Almost half of adults in the United States trying to lose weight, many have turned to intermittent fasting as a simple way to shift the pounds. This diet involves fasting for a fixed period of the day and then consuming all calories in the remaining hours. For example, not eating for 16 hours of the day and eating only in the remaining 8 hours is known as 16:8 fasting.
Intermittent fasting has become increasingly common, with a 2018 survey of 1,009 adults in the U.S. finding it to be the most popular diet. But does it matter what time of the day you fast?
According to researchers from Vanderbilt University in Nashville, TN, it is not only the number of calories that a person consumes that may influence weight gain but also when the person consumes them.
The findings feature in the open access journal PLOS Biology.
Follow the biological clock
The findings relate to the biological clock, which scientists refer to as circadian rhythms. The internal body clock modulates hundreds of processes, from sleeping and eating to body temperature and hormone levels. Research has associated a disrupted circadian rhythm, such as that affecting shift workers, with adverse health effects, including obesity.
These health effects may be due to disturbed eating patterns, which suggests that the timing of food consumption mediates its effects on the body.

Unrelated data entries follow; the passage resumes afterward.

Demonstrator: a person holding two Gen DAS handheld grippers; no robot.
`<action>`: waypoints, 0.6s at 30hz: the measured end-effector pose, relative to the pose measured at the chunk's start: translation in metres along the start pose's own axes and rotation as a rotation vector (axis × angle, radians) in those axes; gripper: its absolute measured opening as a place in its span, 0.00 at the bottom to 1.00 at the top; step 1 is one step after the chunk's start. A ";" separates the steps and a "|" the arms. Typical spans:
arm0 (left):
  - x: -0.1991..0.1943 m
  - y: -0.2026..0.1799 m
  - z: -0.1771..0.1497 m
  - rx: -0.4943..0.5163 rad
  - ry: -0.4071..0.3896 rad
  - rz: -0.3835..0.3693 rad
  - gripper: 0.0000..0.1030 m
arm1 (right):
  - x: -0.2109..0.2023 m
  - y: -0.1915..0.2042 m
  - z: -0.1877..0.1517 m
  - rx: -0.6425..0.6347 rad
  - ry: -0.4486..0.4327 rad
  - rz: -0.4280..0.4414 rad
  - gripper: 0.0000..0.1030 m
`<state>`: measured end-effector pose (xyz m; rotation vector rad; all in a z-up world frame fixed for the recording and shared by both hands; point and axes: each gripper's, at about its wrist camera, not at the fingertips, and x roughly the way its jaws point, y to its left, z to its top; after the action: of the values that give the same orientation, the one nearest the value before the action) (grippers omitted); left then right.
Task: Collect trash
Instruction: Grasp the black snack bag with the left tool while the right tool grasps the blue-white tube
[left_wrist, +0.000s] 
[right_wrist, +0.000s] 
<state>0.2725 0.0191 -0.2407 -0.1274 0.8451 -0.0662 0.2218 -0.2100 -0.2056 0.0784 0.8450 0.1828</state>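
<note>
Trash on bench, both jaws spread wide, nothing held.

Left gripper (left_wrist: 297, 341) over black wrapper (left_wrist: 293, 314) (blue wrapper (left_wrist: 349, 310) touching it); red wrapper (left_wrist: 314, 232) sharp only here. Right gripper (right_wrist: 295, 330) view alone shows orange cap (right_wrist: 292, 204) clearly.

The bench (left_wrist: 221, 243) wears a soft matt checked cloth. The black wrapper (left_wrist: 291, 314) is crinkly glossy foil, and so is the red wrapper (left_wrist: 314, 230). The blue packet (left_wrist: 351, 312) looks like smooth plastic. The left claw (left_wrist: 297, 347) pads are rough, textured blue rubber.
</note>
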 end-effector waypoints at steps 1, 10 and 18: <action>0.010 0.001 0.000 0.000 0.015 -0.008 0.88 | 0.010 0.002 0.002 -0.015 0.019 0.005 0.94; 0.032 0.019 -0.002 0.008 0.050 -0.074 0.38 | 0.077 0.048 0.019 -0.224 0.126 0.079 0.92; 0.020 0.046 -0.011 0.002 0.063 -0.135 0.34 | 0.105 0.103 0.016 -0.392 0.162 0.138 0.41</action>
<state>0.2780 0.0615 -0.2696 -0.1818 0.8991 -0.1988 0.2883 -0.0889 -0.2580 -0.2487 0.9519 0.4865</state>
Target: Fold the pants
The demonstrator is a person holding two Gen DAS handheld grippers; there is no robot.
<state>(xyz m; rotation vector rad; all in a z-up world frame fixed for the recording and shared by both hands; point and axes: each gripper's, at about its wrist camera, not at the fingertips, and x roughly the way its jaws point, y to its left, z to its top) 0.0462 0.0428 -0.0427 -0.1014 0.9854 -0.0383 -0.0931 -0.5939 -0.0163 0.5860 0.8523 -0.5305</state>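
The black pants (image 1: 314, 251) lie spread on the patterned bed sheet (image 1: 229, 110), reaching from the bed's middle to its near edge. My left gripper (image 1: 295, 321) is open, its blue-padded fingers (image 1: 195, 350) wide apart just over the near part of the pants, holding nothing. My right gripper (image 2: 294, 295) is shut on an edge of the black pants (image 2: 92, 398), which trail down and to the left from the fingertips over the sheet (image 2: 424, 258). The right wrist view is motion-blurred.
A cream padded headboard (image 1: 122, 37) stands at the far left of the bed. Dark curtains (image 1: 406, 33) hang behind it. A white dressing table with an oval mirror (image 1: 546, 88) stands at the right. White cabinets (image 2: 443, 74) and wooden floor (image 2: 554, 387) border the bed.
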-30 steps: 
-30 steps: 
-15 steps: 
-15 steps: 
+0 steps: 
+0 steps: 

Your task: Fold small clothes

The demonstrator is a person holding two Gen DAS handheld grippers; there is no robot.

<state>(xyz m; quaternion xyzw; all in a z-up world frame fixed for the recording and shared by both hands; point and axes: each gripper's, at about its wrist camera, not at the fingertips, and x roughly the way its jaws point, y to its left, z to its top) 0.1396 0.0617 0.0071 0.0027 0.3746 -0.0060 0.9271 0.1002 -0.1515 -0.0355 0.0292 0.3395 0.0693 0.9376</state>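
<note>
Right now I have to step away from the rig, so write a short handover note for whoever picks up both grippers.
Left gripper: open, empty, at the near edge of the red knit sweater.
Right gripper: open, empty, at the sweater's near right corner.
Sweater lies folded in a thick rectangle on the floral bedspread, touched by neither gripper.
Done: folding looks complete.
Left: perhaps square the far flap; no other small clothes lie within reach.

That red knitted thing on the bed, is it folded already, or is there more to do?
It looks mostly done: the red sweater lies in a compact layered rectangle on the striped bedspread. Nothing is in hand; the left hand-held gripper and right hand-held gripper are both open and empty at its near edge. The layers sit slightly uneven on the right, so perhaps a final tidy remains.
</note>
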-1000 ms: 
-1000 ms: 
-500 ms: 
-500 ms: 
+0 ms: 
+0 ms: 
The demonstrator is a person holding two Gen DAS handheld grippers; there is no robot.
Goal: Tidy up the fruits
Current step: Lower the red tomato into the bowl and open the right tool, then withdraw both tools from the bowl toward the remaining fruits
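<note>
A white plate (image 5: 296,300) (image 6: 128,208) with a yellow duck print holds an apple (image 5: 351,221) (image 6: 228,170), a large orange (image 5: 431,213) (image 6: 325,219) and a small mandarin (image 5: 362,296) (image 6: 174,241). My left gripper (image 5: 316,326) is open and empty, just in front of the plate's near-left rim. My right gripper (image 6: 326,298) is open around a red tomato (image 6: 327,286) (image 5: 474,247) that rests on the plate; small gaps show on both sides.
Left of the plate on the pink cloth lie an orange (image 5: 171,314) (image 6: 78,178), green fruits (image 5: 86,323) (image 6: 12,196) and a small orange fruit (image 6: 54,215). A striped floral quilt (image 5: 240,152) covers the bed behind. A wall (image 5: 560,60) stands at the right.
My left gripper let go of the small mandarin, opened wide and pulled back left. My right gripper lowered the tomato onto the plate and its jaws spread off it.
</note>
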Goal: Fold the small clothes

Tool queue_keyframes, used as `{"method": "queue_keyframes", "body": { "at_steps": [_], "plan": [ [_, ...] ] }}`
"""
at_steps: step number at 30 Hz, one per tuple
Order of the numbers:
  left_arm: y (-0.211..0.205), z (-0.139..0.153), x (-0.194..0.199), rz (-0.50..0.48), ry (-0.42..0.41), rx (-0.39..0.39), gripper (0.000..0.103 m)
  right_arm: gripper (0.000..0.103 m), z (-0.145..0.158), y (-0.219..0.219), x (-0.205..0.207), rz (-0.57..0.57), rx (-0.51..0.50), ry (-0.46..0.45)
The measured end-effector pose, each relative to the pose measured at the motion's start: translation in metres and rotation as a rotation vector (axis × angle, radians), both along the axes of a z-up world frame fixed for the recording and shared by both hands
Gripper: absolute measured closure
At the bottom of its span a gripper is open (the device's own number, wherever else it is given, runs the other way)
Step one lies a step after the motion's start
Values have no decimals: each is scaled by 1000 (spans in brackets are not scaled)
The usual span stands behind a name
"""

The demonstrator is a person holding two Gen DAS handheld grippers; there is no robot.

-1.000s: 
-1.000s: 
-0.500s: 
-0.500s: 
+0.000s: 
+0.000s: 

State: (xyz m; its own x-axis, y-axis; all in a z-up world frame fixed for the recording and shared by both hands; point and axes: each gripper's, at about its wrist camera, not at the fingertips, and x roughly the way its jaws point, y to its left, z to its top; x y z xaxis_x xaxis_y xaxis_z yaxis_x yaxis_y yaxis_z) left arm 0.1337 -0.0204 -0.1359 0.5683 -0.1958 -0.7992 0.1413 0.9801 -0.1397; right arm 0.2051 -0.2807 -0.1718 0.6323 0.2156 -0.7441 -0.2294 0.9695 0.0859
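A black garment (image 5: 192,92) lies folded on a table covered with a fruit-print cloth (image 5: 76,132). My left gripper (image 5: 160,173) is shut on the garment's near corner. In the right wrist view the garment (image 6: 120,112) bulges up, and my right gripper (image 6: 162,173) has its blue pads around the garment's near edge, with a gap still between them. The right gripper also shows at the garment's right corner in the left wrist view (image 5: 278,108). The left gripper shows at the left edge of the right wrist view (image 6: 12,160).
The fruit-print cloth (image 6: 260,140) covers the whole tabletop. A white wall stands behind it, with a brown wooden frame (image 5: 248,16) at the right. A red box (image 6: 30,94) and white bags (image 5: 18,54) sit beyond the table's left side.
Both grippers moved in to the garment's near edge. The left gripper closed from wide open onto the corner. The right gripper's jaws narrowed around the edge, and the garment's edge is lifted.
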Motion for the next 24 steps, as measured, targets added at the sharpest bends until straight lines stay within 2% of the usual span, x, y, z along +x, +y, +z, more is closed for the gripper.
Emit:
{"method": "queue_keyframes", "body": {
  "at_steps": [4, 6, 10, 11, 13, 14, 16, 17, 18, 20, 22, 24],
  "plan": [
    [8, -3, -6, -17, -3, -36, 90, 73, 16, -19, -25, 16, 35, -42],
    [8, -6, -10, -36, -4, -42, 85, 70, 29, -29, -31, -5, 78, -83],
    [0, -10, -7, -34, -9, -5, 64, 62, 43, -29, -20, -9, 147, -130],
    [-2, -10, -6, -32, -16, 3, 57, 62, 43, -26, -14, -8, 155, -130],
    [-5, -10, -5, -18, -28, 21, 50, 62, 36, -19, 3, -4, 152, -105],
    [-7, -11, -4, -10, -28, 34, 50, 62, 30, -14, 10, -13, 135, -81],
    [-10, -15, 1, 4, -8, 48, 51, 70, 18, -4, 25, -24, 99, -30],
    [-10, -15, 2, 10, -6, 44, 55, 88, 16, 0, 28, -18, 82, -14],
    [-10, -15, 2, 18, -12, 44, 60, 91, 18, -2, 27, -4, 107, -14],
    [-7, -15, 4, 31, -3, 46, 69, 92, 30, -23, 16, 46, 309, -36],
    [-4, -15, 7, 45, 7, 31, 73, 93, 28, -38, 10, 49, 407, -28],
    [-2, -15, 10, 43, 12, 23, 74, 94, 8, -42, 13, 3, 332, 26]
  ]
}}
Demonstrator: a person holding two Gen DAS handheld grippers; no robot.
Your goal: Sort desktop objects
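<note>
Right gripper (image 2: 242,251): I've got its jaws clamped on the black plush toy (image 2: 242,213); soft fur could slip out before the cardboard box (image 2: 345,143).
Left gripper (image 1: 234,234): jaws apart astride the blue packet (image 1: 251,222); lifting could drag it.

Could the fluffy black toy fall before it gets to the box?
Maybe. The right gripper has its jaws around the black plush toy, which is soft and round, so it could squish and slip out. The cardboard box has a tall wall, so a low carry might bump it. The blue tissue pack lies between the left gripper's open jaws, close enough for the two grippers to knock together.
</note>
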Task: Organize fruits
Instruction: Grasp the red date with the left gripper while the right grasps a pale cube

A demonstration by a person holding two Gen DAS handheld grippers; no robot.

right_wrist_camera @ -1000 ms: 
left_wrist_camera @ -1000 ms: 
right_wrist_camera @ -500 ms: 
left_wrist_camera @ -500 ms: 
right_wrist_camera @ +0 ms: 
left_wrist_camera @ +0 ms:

“There are a lot of studies on both animals and humans that suggest it’s not only about how much you eat but rather when you eat,” explains Prof. Carl Johnson, senior author of the study and Cornelius Vanderbilt Professor of Biological Sciences.
To test this hypothesis, the researchers monitored the metabolism of six people when they ate meals at different times of the day.
The participants were all aged 50 years or above, thus belonging to a group that may be at risk for metabolic disorders. They each ate three meals per day over two separate 56-hour sessions, both with the same overnight fasting period.
In one of the sessions, the participants ate breakfast, lunch, and dinner. In the other session, the participants skipped breakfast but received an extra meal as a late evening snack.
The breakfast (at 8:00 a.m.) and the late evening snack (at 10:00 p.m.) both contained 700 calories and were nutritionally equivalent. The amount of physical activity that the participants did was also the same in both sessions.
The researchers monitored the participants’ metabolism using Vanderbilt’s human metabolic chamber to give them continual measurements of metabolic rate and the breakdown of carbohydrates and fats.
Skipping breakfast vs. dinner
The researchers found that, despite having a consistent calorie intake and activity level, the timing of food intake had a significant effect on how much fat the participants burned.
When the participants ate a late night snack, they broke down less fat than when they consumed the same number of calories at breakfast.
In other words, the 10:00 p.m. snack delayed the body’s ability to break down fat, causing it to break down carbohydrates instead. On average, the participants who ate breakfast burned 15 grams more of lipid over 24 hours than those who ate the late night snack. Over time, this could lead to significant fat accumulation.
“This confirms that the timing of meals during the daytime and nighttime cycle affects how ingested food is used versus stored, and that any food ingested prior to bedtime will delay the burning of fat during sleep,” explains first author and Vanderbilt postgraduate student Kevin Kelly.
The finding that the body’s circadian rhythms regulate fat burning could have important implications for eating habits, suggesting that fasting from dinner to breakfast is better for weight loss than skipping breakfast.